▶ What you will do:
Only one stretch of the listing below is wanted. Begin at the line that has "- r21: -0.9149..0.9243", stop after the line that has "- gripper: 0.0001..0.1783", and repeat every line in between exactly.

▶ Records for processing:
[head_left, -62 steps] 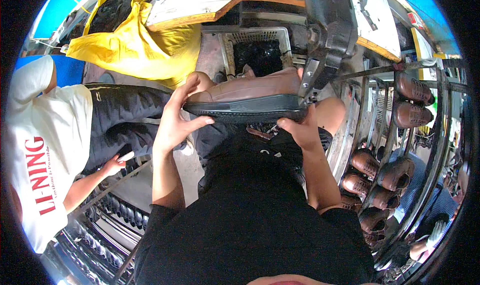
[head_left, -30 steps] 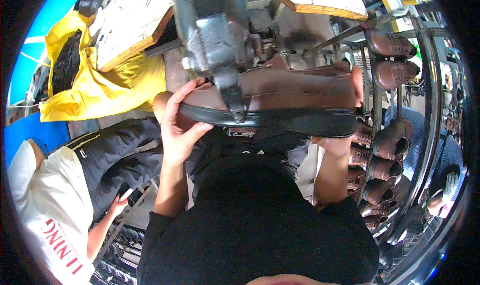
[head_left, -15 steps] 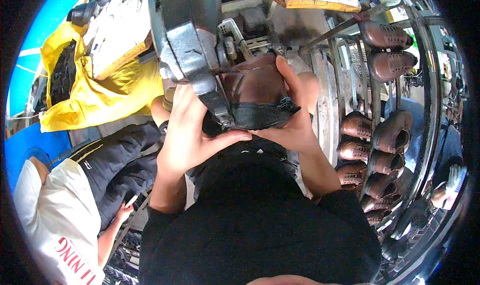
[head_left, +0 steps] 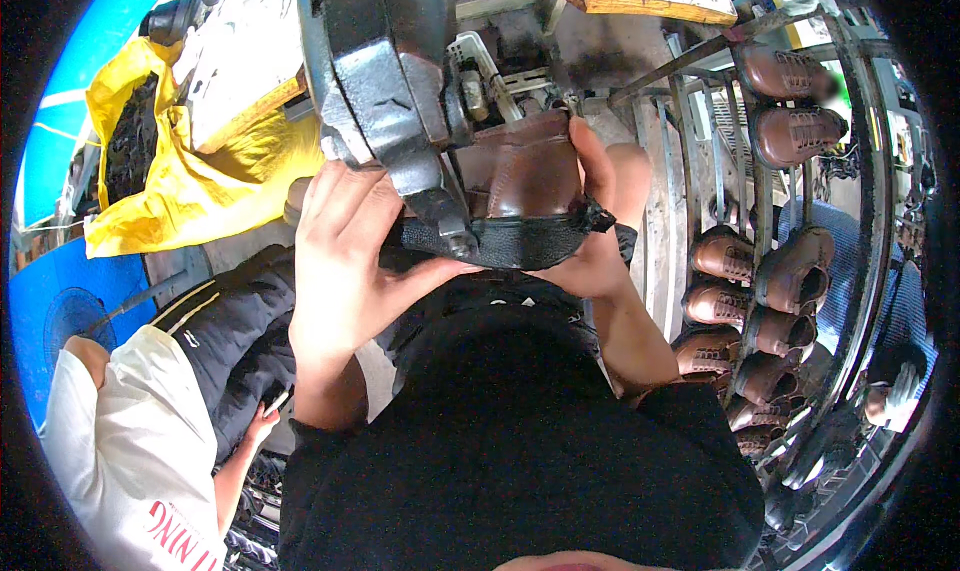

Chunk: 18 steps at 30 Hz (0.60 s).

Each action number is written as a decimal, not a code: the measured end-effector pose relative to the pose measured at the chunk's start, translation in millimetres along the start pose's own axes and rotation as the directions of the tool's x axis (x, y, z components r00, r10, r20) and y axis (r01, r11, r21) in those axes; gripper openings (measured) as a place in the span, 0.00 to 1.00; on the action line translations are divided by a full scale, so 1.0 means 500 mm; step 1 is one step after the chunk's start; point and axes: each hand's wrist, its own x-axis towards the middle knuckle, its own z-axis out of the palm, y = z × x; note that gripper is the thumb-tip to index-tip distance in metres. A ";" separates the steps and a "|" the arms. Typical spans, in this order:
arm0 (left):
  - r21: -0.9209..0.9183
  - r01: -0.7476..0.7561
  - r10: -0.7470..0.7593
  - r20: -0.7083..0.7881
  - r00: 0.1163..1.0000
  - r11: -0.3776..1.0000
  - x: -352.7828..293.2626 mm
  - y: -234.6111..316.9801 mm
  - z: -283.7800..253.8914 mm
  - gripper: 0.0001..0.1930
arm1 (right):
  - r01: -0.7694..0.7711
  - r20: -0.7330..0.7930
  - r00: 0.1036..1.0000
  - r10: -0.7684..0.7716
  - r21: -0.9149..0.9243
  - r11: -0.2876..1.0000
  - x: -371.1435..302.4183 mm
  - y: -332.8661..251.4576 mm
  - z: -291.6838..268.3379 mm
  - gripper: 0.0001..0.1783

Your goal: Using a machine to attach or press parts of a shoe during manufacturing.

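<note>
A brown leather shoe [head_left: 530, 171] lies sideways between my hands, below the dark metal head of a machine [head_left: 385, 81]. Its black textured band [head_left: 520, 243], perhaps the sole edge, faces me and ends in a ragged black tuft [head_left: 597, 217] on the right. The machine's narrow metal arm [head_left: 440, 211] comes down to this band, its tip touching or very near it. My left hand [head_left: 345, 231] grips the shoe's left end, partly behind the arm, thumb along the lower edge. My right hand [head_left: 597, 236] is closed round the right end, fingers up its side.
On the right, a metal rack [head_left: 868, 171] holds several brown shoes [head_left: 795, 136]. A seated person in a white shirt [head_left: 150, 401] is close on my left. Beyond them are a yellow bag [head_left: 165, 206] and a cluttered white-topped table [head_left: 225, 81]. A white plastic basket [head_left: 482, 66] stands behind the machine.
The shoe has turned and shifted under the machine arm, so more of its black band shows on the left. My left hand has moved left with it. The whole view has shifted slightly.
</note>
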 end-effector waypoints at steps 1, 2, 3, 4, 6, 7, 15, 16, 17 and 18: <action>-0.016 -0.020 0.020 -0.010 1.000 1.000 0.006 0.003 -0.003 0.32 | -0.033 -0.015 0.999 0.034 0.086 0.996 -0.002 0.005 0.005 0.68; -0.013 -0.021 0.021 -0.012 1.000 1.000 0.004 0.004 -0.003 0.32 | -0.064 -0.023 0.997 0.069 0.175 0.983 -0.003 0.010 0.008 0.68; 0.011 -0.015 0.015 -0.002 1.000 1.000 -0.002 0.005 -0.005 0.31 | -0.061 -0.022 0.998 0.066 0.175 0.983 -0.007 0.015 0.010 0.68; 0.035 -0.010 0.009 0.007 1.000 0.999 -0.007 0.005 -0.006 0.31 | -0.051 -0.035 0.998 0.056 0.140 0.989 -0.012 0.019 0.012 0.68; 0.041 0.002 -0.002 0.004 1.000 0.999 -0.013 0.005 -0.008 0.31 | -0.039 -0.040 0.998 0.044 0.111 0.993 -0.012 0.018 0.018 0.68; 0.042 0.012 -0.012 0.004 1.000 0.999 -0.016 0.003 -0.009 0.32 | -0.058 -0.027 0.998 0.062 0.136 0.989 -0.010 0.017 0.021 0.68; -0.007 0.080 -0.080 0.021 0.997 0.997 -0.025 -0.047 -0.015 0.32 | -0.047 -0.013 0.999 0.047 0.036 0.998 0.029 0.023 0.049 0.65; -0.018 0.080 -0.079 0.023 0.997 0.997 -0.026 -0.051 -0.015 0.33 | -0.040 -0.025 0.999 0.039 -0.044 0.998 0.032 0.020 0.049 0.64; -0.016 0.084 -0.084 0.022 0.996 0.996 -0.033 -0.052 -0.010 0.33 | -0.038 -0.032 0.999 0.034 -0.120 0.992 0.029 0.019 0.048 0.63; -0.042 0.103 -0.101 0.031 0.994 0.994 -0.041 -0.053 -0.005 0.33 | -0.039 -0.028 0.999 0.036 -0.117 0.992 0.025 0.018 0.046 0.63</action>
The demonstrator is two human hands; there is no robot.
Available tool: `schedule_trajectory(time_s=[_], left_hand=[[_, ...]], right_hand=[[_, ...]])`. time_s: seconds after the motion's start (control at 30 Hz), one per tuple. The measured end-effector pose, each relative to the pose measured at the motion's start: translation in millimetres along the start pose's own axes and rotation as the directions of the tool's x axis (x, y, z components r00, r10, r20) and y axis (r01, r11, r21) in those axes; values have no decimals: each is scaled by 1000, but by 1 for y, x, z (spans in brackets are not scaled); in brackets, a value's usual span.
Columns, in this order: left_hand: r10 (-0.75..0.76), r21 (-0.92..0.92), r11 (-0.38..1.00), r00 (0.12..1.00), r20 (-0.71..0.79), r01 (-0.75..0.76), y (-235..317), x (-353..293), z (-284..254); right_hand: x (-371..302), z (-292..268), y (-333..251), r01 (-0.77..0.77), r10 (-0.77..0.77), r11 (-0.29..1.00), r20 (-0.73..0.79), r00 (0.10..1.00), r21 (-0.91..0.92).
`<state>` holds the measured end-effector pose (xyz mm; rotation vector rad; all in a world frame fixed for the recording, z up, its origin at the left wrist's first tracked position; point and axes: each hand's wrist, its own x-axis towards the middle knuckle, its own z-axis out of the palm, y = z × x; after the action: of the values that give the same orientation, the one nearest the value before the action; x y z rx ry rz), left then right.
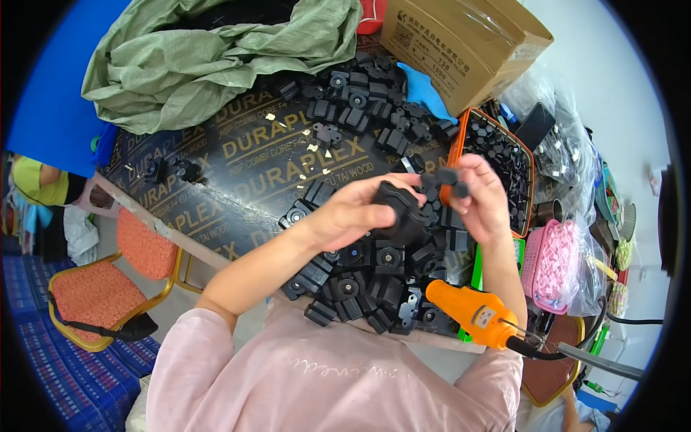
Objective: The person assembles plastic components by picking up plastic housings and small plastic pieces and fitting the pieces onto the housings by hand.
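My left hand (345,214) is closed around a black plastic housing (398,210), with the thumb pressed on its near side. Just to the right, my right hand (485,193) pinches a small black lobed plastic piece (452,177) between thumb and fingers. A narrow gap separates the small piece from the housing. Beneath both hands lies a pile of similar black housings (387,257), some showing round metal centres. Beyond my right hand, an orange bin (529,153) holds many small black pieces like the pinched one.
An orange electric tool (471,315) with a cable hangs near my right forearm. A cardboard box (461,50) and a blue cloth-like piece (425,88) stand beyond more housings (356,97). Green sacking (216,57) lies far left. A pink basket (534,270) holds pink pieces at right.
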<state>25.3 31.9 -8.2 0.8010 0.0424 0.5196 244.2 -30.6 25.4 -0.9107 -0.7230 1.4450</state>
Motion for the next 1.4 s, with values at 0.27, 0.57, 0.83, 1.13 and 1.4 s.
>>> schedule_trajectory(time_s=[0.27,0.57,0.83,1.13,1.4], left_hand=[[118,495,865,992,-47,-80,10,0,12],[372,743,619,928,8,-254,6,-11,14],[178,574,810,983,-51,-117,15,-13,22],[54,561,827,998,-33,-26,19,-15,23],[38,677,734,999,36,-52,22,-16,24]], right_hand=[[-3,34,-5,240,-212,686,127,969,-687],[-14,41,-27,95,-110,803,11,994,-588],[-20,34,-30,-23,139,945,334,932,-327],[-19,35,-26,-84,227,908,314,922,-410],[-22,33,-26,-94,275,876,328,904,-474]])
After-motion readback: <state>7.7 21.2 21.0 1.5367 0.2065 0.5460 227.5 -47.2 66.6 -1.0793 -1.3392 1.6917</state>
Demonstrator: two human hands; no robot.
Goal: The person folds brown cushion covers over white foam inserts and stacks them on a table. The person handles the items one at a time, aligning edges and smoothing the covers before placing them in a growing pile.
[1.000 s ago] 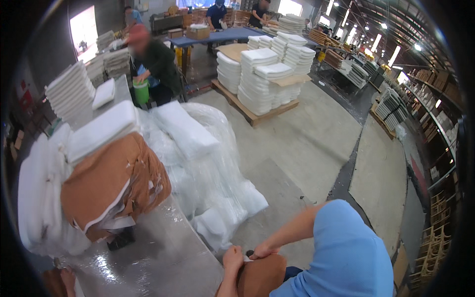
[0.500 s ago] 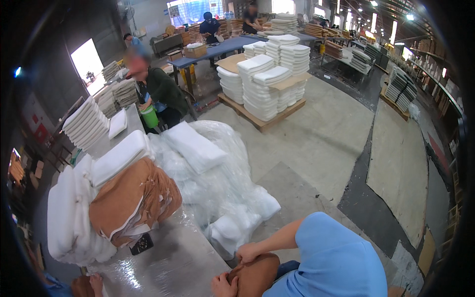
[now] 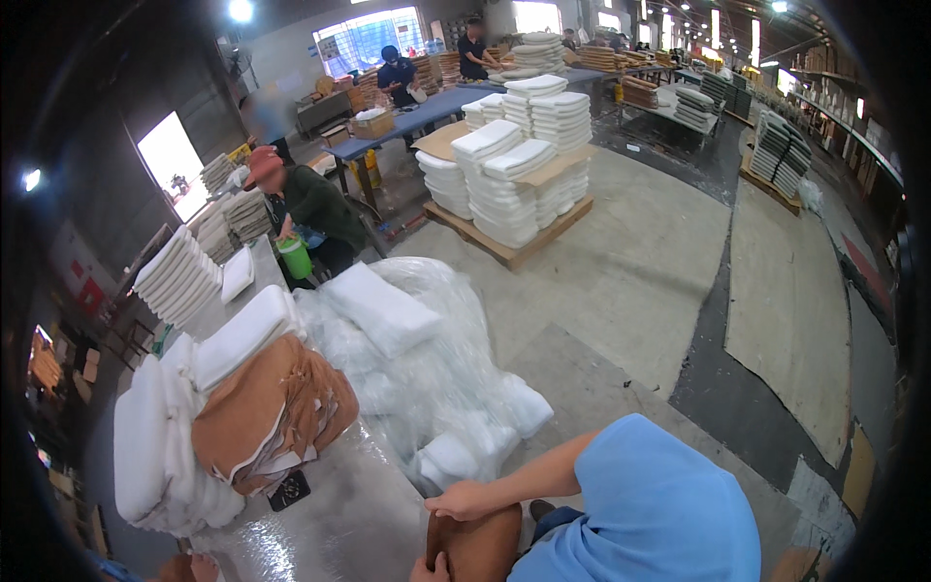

▶ Problem solution:
  - r21: -0.9149..0.9243
  - r11: -0.2876..1.0000
  - x: -371.1435..302.4183 mm
  - y: -332.8661..251.4576 mm
  - z: -291.6838..268.3379 mm
  - gripper: 0.0001..0.1783

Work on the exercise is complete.